What needs to be done —
After reading the data below, copy out every line that contains the word "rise".

━━━━━━

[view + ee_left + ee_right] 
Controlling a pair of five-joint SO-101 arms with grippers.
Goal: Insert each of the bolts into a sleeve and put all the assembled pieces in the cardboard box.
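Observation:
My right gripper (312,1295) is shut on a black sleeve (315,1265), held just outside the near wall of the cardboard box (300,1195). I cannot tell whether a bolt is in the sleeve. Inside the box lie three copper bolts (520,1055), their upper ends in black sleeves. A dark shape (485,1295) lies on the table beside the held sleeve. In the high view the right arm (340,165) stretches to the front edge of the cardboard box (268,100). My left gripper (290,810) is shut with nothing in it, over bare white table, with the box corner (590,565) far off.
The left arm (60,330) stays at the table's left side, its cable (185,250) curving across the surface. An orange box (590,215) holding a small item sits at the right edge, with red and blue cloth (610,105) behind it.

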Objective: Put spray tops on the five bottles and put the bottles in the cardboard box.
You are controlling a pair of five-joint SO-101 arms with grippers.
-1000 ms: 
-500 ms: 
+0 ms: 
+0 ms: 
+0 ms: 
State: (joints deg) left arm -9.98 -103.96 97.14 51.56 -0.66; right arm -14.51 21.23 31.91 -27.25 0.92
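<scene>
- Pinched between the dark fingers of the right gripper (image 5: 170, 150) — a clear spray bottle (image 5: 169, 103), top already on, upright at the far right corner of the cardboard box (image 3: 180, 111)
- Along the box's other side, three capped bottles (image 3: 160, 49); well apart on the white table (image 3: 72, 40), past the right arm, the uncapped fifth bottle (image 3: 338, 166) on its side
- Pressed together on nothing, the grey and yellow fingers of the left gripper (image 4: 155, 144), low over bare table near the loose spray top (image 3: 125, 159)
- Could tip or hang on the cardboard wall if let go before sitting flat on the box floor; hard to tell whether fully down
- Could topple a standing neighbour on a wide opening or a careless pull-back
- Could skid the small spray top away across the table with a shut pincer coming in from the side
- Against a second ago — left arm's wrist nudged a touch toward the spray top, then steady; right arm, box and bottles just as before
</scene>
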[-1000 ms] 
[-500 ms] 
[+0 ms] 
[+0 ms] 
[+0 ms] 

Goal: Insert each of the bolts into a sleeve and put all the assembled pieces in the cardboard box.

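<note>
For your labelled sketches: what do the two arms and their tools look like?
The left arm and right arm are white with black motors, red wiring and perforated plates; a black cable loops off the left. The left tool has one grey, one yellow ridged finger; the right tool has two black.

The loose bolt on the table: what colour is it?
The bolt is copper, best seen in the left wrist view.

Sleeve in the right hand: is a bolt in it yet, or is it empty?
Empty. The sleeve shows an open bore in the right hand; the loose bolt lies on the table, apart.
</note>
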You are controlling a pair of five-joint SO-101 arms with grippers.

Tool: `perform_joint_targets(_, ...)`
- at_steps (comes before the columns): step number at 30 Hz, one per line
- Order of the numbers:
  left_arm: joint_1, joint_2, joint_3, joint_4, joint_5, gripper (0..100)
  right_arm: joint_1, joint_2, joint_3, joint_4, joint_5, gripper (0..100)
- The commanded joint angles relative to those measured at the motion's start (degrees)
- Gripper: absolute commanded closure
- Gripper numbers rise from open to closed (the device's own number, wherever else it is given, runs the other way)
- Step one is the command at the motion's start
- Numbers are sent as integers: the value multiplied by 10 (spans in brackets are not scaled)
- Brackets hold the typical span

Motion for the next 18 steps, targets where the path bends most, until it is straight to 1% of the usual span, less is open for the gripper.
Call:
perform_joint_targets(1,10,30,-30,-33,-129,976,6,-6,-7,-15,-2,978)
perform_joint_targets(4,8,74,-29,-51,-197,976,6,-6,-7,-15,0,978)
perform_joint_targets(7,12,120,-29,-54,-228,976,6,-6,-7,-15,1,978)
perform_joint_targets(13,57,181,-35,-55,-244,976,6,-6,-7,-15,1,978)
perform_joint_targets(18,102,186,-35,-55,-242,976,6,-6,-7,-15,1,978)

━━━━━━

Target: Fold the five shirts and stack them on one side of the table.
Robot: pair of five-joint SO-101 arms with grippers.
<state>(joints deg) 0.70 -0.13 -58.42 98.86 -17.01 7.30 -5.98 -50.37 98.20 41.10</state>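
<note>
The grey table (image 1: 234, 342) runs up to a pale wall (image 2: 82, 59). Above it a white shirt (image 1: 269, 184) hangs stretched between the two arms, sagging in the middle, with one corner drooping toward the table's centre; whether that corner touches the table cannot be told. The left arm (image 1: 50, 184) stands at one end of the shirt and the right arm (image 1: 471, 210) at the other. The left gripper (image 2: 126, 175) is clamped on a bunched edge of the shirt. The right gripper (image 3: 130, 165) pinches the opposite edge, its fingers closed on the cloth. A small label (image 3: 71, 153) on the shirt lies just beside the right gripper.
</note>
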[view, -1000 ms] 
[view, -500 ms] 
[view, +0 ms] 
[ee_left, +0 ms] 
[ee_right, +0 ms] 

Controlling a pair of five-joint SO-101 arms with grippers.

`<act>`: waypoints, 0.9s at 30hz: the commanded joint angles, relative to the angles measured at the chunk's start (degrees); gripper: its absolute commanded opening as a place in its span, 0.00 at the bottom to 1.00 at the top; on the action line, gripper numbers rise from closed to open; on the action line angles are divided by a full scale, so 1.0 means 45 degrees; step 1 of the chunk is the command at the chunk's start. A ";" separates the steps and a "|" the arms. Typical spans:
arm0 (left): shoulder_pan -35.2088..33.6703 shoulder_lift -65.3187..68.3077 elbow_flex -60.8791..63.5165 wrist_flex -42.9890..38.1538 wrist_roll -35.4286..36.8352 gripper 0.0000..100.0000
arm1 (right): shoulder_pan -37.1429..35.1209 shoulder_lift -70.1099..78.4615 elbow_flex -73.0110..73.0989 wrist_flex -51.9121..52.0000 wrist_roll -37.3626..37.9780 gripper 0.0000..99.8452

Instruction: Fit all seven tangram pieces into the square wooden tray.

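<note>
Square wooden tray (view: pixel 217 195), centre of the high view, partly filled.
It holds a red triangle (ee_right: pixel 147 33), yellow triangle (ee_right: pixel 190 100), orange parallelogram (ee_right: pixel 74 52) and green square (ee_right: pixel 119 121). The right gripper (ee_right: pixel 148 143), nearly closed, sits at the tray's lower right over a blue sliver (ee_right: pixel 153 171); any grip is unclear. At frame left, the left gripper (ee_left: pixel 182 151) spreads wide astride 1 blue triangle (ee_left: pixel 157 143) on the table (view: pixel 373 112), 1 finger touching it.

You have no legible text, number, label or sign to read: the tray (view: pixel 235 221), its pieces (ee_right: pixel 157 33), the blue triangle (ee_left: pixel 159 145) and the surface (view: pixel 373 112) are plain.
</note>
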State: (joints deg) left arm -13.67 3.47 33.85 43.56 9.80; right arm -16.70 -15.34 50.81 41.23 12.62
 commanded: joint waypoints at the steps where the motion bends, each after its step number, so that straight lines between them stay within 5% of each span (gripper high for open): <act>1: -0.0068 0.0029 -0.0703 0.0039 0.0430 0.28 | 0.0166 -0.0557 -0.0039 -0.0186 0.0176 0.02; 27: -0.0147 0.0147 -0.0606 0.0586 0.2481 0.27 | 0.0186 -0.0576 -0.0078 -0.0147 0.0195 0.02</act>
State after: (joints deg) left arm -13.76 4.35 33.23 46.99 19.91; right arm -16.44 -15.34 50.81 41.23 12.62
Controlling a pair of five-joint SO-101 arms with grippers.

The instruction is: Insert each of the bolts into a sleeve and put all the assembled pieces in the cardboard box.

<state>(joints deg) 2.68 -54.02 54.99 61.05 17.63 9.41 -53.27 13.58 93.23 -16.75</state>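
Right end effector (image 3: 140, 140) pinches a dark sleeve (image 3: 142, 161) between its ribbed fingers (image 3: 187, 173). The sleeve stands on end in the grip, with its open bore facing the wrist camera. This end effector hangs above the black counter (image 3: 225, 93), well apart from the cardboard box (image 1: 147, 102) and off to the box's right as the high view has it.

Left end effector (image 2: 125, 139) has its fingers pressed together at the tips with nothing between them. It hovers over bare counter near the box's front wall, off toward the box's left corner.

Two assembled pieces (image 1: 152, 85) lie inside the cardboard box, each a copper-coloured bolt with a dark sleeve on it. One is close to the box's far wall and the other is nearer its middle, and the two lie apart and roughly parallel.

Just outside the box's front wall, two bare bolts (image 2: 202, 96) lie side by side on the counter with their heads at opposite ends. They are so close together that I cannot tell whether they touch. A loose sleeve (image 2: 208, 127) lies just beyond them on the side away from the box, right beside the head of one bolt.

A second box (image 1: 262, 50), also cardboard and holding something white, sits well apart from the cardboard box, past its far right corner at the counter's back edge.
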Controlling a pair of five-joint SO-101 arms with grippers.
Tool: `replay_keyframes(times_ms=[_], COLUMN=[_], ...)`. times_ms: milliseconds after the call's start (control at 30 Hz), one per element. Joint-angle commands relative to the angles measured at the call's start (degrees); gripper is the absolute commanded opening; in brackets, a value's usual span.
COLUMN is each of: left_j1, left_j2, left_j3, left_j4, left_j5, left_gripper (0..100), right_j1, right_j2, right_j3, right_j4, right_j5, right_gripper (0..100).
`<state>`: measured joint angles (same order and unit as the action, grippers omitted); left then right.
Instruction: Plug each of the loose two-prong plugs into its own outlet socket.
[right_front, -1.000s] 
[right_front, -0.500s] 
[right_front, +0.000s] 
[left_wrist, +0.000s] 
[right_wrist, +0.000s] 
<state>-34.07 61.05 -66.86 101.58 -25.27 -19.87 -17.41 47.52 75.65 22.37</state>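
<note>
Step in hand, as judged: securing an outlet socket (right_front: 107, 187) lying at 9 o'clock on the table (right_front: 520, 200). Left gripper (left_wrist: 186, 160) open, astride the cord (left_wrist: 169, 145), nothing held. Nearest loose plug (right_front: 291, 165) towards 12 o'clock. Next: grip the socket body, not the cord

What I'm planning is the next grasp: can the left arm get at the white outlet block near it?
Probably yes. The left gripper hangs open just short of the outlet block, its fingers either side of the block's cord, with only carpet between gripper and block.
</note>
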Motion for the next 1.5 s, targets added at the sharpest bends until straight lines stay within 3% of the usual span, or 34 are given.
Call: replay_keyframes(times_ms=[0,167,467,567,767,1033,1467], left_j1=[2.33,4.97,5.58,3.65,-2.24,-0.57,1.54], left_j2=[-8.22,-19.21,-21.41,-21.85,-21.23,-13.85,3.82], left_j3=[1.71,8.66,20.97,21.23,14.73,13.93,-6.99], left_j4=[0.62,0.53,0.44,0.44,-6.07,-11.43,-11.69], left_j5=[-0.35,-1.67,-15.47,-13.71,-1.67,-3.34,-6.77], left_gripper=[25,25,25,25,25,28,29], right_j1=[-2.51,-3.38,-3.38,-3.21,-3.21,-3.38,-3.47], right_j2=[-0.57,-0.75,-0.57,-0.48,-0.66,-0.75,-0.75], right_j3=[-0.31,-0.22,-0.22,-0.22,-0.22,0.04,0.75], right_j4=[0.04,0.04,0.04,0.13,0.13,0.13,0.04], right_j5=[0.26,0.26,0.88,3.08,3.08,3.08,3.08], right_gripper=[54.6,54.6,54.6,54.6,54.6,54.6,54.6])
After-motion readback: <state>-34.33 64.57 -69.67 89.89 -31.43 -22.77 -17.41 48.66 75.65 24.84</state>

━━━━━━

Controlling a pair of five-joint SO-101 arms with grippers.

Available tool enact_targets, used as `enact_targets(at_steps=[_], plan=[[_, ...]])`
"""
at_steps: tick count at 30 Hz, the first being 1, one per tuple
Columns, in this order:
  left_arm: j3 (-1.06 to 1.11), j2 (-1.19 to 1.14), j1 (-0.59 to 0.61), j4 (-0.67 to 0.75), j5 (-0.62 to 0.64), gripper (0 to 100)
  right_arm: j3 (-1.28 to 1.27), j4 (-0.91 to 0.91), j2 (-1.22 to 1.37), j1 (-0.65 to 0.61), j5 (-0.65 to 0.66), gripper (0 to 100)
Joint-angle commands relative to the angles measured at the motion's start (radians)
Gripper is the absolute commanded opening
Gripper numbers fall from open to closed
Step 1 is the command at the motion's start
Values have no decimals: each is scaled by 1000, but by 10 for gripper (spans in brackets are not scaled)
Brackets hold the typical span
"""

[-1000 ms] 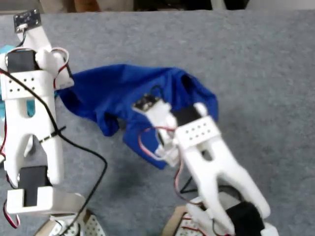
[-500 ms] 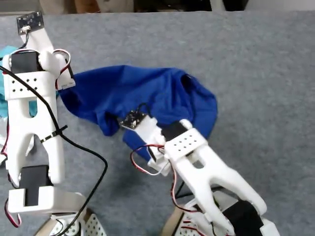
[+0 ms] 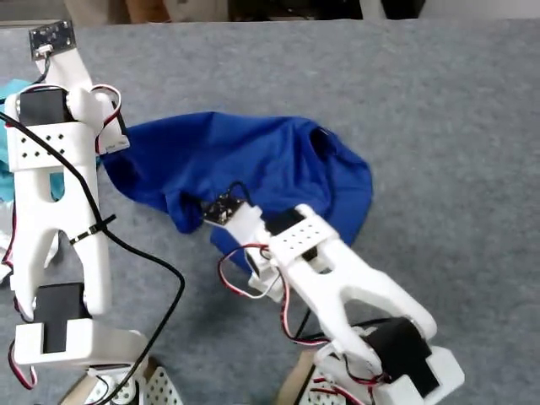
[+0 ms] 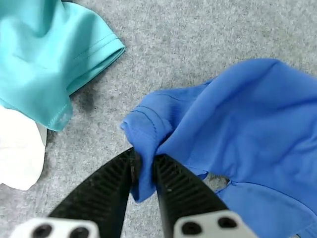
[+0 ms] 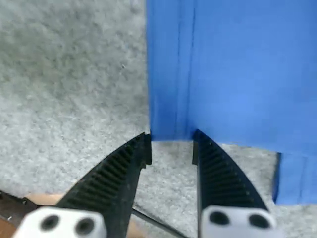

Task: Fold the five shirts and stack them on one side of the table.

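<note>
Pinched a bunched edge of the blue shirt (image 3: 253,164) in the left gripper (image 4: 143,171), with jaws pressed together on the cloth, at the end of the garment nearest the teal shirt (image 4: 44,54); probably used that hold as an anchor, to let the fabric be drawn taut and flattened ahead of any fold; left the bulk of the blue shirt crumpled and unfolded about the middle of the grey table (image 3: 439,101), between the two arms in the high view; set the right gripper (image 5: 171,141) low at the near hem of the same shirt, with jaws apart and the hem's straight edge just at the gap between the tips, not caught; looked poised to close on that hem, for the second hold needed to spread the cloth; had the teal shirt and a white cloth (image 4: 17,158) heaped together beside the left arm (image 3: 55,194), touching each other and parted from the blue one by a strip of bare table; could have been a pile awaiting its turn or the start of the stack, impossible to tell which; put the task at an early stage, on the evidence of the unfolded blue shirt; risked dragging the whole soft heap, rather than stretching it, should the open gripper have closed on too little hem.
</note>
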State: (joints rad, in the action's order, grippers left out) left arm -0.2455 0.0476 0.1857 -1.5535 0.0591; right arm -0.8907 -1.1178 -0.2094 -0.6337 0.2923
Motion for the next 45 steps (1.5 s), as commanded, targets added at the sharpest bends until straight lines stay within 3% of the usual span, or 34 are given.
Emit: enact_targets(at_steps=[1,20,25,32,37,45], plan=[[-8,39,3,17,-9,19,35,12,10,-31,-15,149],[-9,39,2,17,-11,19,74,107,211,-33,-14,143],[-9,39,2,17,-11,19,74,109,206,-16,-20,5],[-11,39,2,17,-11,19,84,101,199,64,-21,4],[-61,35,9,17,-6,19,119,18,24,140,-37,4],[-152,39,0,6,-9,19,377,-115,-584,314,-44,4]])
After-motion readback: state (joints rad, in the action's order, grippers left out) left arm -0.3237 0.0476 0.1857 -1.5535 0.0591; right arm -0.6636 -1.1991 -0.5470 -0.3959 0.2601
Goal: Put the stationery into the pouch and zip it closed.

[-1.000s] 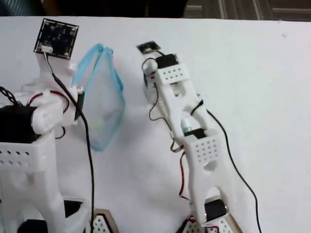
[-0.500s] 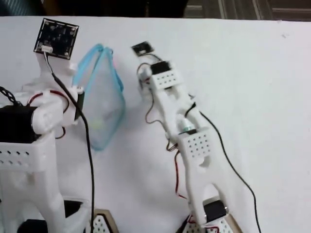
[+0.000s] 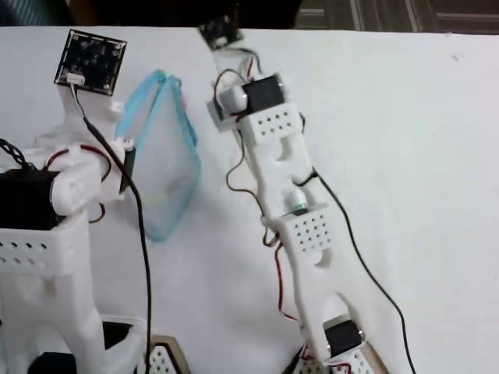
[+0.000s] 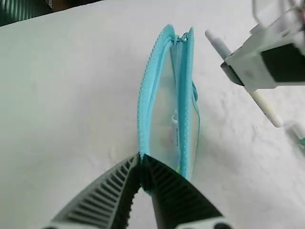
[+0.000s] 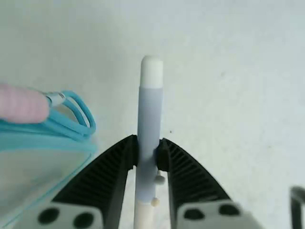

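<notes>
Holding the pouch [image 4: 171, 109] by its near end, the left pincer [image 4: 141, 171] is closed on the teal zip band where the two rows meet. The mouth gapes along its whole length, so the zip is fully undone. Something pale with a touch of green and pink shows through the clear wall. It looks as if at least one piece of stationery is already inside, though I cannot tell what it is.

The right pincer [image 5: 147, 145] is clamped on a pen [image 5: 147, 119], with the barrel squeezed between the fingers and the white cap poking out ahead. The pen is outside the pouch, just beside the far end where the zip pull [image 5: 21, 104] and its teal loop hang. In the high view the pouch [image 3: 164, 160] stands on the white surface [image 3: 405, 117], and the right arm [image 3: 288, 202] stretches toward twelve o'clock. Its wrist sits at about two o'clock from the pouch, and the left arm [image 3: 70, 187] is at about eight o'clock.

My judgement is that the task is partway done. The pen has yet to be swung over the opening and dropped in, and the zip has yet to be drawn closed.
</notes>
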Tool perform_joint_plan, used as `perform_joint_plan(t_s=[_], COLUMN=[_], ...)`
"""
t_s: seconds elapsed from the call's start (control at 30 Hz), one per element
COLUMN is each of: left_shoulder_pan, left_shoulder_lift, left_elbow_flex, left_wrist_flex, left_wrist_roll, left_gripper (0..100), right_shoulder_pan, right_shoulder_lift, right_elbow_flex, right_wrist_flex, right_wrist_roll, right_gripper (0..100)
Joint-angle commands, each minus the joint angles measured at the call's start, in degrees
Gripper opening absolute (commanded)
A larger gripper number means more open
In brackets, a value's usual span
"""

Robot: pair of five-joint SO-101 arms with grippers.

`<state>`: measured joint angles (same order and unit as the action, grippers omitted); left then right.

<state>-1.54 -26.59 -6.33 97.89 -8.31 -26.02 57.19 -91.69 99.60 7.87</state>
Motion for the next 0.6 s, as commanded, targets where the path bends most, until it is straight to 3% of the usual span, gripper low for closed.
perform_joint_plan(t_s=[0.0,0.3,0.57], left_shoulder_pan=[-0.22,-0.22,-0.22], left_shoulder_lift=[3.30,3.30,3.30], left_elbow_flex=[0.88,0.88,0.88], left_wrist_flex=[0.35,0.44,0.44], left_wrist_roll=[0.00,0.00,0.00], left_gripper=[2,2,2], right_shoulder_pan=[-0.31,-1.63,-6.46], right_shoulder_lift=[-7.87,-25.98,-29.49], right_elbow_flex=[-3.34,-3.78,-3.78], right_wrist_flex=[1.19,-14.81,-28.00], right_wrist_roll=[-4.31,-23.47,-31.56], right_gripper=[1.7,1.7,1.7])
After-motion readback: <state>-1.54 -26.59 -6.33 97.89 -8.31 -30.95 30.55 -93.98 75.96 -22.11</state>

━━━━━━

Reply to the exercise —
- Gripper numbers rise from open to closed (the device's own number, wherever else it is given, runs the other way)
`<act>`: waypoints, 0.9s at 30hz: the commanded joint angles, relative to the angles measured at the chunk's start (degrees); gripper: its absolute commanded opening as a place in its span, 0.00 at the bottom to 1.00 at the top; on the action line, gripper numbers rise from closed to open; on the action line angles are divided by a full scale, so 1.0 means 45 degrees; step 1 of the chunk is the command at the chunk's start. A ";" separates the steps and a "|" the arms. Typical spans:

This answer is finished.